Die Ausgangslage
HelloFresh war bereits in vielen Kanälen aktiv. Die Aufgabe war, neue Communities und Zielgruppen zu identifizieren und diese profitabel in den bestehenden Marketingmix zu integrieren.
Über HelloFresh
HelloFresh wurde 2011 in Berlin gegründet und ist der größte Anbieter von Kochboxen weltweit. Das Unternehmen ist börsennotiert und in einer zweistelligen Zahl von Märkten aktiv.
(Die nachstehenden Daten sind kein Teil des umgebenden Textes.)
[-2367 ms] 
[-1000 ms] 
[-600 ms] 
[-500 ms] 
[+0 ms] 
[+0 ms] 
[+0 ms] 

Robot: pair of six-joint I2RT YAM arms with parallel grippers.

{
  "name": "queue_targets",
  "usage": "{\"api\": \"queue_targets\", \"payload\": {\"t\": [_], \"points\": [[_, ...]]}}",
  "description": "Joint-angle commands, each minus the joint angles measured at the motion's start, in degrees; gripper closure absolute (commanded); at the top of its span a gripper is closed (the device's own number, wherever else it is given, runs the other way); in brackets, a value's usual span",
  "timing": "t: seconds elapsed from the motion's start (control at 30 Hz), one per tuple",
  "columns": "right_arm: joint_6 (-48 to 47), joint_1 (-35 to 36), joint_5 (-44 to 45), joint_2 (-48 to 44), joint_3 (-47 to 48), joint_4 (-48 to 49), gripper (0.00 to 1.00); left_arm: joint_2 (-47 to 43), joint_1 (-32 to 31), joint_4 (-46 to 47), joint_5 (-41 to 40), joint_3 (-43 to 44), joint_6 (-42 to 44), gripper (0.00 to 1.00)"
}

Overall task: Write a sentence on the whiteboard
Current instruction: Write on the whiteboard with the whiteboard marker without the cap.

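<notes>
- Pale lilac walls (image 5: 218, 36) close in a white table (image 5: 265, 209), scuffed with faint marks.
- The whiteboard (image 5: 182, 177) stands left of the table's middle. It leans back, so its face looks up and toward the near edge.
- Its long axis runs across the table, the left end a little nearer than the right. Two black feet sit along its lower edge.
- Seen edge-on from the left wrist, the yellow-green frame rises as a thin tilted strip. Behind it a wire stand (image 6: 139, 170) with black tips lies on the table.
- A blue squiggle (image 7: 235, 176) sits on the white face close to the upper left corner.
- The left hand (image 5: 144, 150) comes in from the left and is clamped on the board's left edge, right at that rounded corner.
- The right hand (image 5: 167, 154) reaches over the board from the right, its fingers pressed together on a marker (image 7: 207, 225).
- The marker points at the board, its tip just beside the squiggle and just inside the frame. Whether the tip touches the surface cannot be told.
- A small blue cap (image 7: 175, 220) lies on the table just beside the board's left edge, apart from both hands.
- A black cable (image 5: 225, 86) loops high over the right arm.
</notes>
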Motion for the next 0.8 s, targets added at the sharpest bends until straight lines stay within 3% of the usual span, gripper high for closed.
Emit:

Marketing ist bei HelloFresh kein Nebenschauplatz, sondern der Kern des Modells: Das Wachstum hängt daran, laufend neue Kunden zu gewinnen und sie über mehrere Lieferungen zu halten.
Entsprechend breit ist der Mix bereits aufgestellt — und entsprechend schwer ist es, ihm noch etwas hinzuzufügen, das sich rechnet.
Unser Ansatz
Wir haben native Placements in Influencer-Marketing-Kanälen und Podcasts aufgebaut. Durch authentisches Storytelling wurde die Marke in neuen Communities sichtbar und für die Neukundengewinnung aktiviert.
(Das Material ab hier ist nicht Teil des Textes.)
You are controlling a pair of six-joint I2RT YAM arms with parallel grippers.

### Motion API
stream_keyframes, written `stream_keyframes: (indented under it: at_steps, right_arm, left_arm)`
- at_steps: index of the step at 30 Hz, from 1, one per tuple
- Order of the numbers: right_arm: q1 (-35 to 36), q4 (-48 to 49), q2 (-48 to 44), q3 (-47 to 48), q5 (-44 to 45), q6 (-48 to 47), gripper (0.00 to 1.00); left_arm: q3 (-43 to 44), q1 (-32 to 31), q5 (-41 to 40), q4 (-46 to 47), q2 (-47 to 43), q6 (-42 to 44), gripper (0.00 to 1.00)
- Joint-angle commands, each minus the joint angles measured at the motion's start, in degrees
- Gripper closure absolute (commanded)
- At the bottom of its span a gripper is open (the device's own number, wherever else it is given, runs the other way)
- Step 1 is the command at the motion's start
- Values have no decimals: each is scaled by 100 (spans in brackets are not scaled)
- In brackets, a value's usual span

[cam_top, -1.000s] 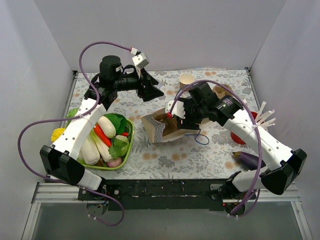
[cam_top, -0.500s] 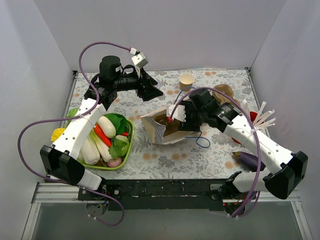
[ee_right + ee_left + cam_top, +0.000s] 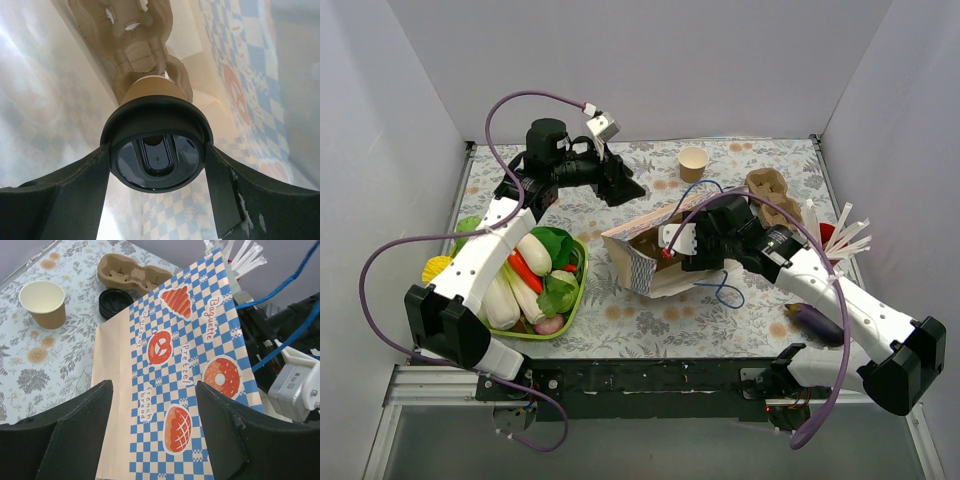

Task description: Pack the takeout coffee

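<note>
My right gripper (image 3: 157,150) is shut on the takeout coffee, a tan paper cup (image 3: 150,90) with a black lid (image 3: 156,155), and holds it on its side inside the checked paper bag (image 3: 638,265). A brown carrier (image 3: 137,35) lies deeper in the bag, right behind the cup's base. In the top view my right gripper (image 3: 692,255) reaches into the bag's mouth and the cup is hidden. My left gripper (image 3: 625,182) is open and empty, hovering above the bag (image 3: 185,370), seen also in its wrist view (image 3: 152,385).
A lidless tan cup (image 3: 693,160) stands at the back. A stack of black lids (image 3: 116,302) lies beside a cardboard carrier (image 3: 770,190). A red cup of white sticks (image 3: 835,235) and an eggplant (image 3: 817,320) are at the right. A green vegetable tray (image 3: 582,272) is at the left.
My right arm has pushed further into the bag with the cup, and the bag has shifted toward the near right. My left gripper has stayed open over the bag.
</note>
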Motion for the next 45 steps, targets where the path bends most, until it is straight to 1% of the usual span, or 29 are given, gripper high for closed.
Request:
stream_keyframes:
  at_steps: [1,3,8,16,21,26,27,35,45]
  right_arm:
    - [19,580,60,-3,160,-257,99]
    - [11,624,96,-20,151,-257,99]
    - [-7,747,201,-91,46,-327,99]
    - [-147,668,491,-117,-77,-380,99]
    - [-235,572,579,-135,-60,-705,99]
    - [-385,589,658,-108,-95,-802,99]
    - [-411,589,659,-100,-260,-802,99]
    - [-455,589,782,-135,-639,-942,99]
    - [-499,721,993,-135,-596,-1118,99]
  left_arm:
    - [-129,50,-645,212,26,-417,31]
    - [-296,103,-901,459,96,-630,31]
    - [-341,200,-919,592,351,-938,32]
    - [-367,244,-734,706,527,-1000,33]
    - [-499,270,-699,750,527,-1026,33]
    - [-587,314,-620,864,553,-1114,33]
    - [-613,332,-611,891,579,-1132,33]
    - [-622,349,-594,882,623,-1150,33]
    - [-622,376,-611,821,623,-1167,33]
Erst die Frage, wo überhaupt noch etwas liegt
Bei einem Mix dieser Größe ist die teuerste Entscheidung, in einen Kanal zu gehen, der sich nie rechnen wird. Deshalb stand am Anfang keine Kampagne, sondern eine Auswahl: Welche Kanäle werden noch nicht systematisch genutzt und bieten eine realistische Chance auf Profitabilität?
Nativ heißt: im Content bleiben
Eine Kochbox lässt sich zeigen, nicht behaupten. In einem Kochstream oder einem Podcast, in dem es ohnehin ums Essen geht, ist das Produkt kein Fremdkörper. Genau deshalb wurde die Marke nicht aus dem Content-Kontext herausgelöst.
Ergänzen statt ersetzen
Die neuen Maßnahmen wurden nicht gegen die bestehenden gestellt, sondern daneben. Ein Kanal, der isoliert gut aussieht, aber bestehende Nachfrage nur umverteilt, ist kein Wachstum.